6 replies on “So They Brewed Their Own Beer — The Northern Clubs Federation”
In the seventies I occasionally frequented a bar in Bradford called the Champagne-a-go-go. It was a dive but opened late. They served Fed Special Keg, there were signs about the place-“Fed Special Keg, as served in the House of Commons”
Seems they didn’t just cater for the thirsty working classes.
There’s a whole section on the parliamentary bars in the book.
Used to play darts in the NUR No5 Club in Deane Road Liverpool. It was Fed tied and sold their beers. Strong Brown Ale was a bit deadly, but we supped it because it was a novelty, cheap and got you pissed.

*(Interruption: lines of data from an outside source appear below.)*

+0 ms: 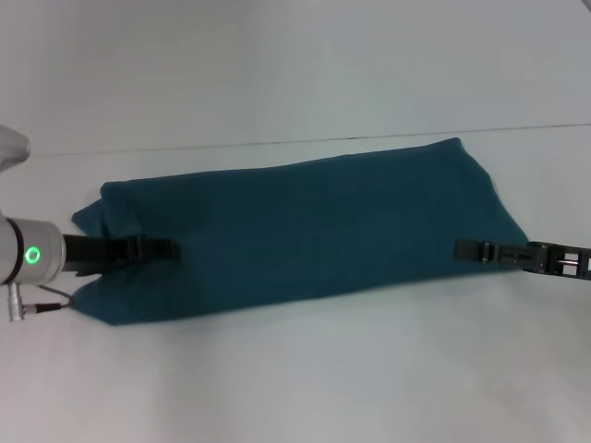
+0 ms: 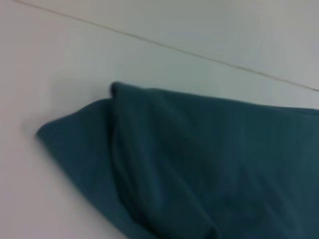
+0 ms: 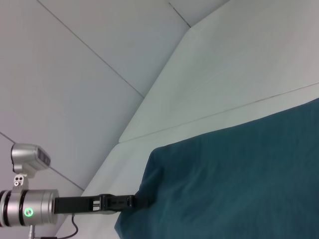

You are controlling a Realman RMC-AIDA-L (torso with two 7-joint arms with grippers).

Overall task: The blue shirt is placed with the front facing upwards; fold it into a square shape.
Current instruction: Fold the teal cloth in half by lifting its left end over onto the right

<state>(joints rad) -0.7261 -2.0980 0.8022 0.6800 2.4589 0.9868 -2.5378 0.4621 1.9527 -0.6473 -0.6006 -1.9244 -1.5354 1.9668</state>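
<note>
The blue shirt lies as a long, plain teal strip across the white table, with no print showing. My left gripper reaches in low over the shirt's left end. My right gripper reaches in low over its right end. The left wrist view shows the shirt's left end with a folded layer and a corner poking out. The right wrist view shows the shirt and, farther off, the left gripper at its far end.
The table's back edge runs just behind the shirt, with a pale wall beyond. Bare table surface lies in front of the shirt. A grey device stands by the left arm.
</note>
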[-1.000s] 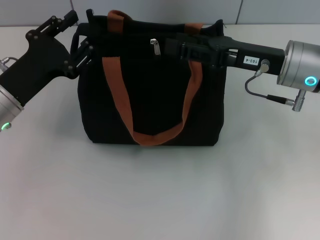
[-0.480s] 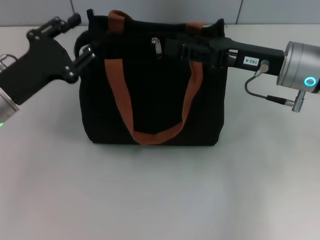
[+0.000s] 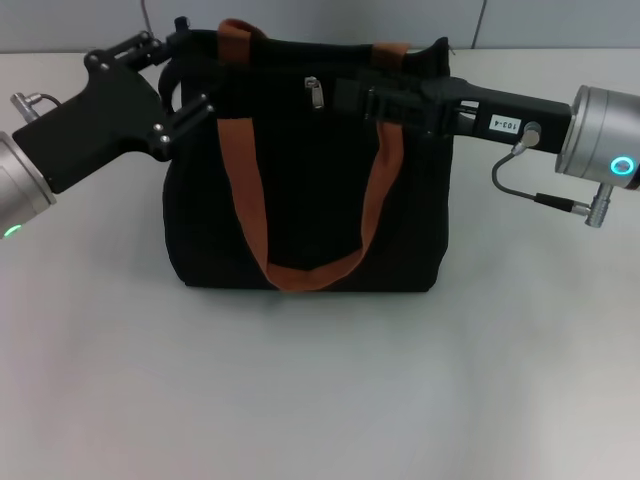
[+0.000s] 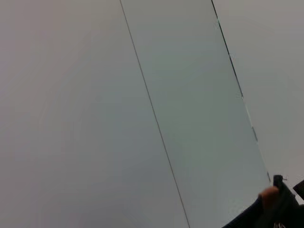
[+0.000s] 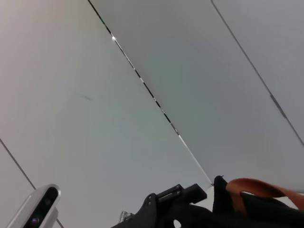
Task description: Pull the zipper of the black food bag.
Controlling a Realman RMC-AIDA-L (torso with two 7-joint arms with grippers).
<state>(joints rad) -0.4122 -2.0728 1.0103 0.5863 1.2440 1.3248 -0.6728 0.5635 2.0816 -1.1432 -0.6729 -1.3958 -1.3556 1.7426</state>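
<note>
The black food bag [image 3: 300, 190] stands upright mid-table with two orange-brown straps [image 3: 245, 190]. Its silver zipper pull [image 3: 314, 92] hangs on the zip line along the top edge, left of the middle. My left gripper [image 3: 178, 72] is open, one finger on each side of the bag's top left corner. My right gripper [image 3: 345, 95] reaches in from the right along the top edge, its tip right beside the zipper pull. In the right wrist view a strap [image 5: 256, 187] and the left gripper [image 5: 166, 199] show at the bottom edge. The left wrist view shows only a corner of the bag [image 4: 280, 209].
The white table [image 3: 320, 380] spreads in front of the bag. Grey wall panels [image 3: 320, 20] rise behind it. A cable [image 3: 540, 190] loops under my right wrist.
My left gripper has moved right and closer, so its fingers now straddle the bag's top left corner. The right gripper and the zipper pull have hardly moved.
</note>
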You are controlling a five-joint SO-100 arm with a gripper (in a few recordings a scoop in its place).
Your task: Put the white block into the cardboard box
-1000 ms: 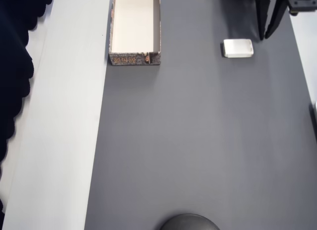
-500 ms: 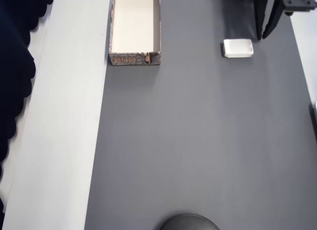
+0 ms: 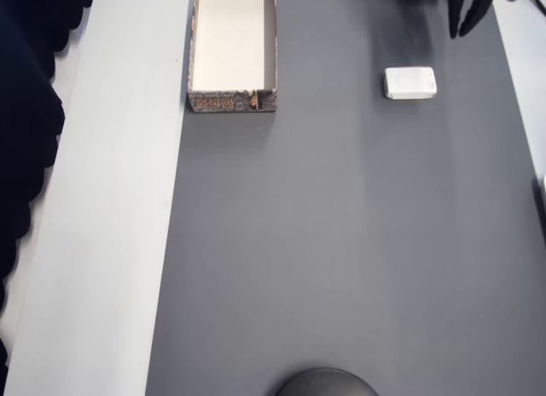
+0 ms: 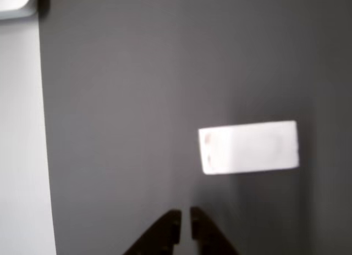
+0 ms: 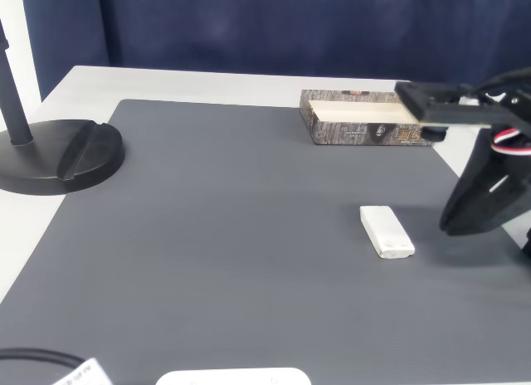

Used to pass the “new” Federation Brewery at Dunston a lot for work. The last North East home of Newcastle Brown before it went to Tadcaster. Closed with the demise of Scottish and Newcastle. Or rather just before if I recall correctly. Think it went after the Tyne Brewery and around the same time as Holyrood closed.
Fed’s Diet Lager – a Holsten lookalike – was common in the free trade.
The Coventry brewery was just along the road from where I used to work, although it was just a depot by then. Last thing I heard, the building was raided in connection with modern slavery. No idea where the Leeds one was.
Fed reintroduced cask beers in the mid to late 80s, and it was OK. Most clubs then were serving pretty poor keg rubbish, but my dad was a member of one that served Vaux beers in Leeds, pretty much the only local outlet.
Fed beers were ubiquitous in the mid-70s at least – in the bars at Castle Leazes Halls of Residence, in the Union Society, and in the University’s own Long Bar in the Lower Refectory – in Newcastle.
It was of course available at the CIU-affiliated Manors Social Club, Carliol Square, Newcastle NE1 6UQ where I was a member courtesy of knowing the Fountains who owned and ran Mobile Photo Service where several student friends worked in vacations, or because they dropped out. Sadly the Manors is long, long gone, though the building was still there when I looked and photo’d a week or so ago. Squatted in around 2000/2001, it then became some sort of club / lap-dancing bar.
I ought to have pix from around then – but where are they now?
Fed Special was what I used to drink – and in the Halls JCRs it was around 12p a pint, 16p in the Union.
And we used to get their cans as carry-outs ….
You could go to the brewery shop in Forth Street (this photo from 1968 is seven or so years before my time https://www.flickr.com/photos/newcastlelibraries/4078744460) and buy ‘draught’ wine – pretty damn cheap and if memory serves it was marginally better than the Don Cortez range available from S&N.
Northern Clubs was keg, or tank, until the 1980s but in 1974, not long before they closed, I drank cask beers from the Yorkshire and the South Wales Clubs Breweries.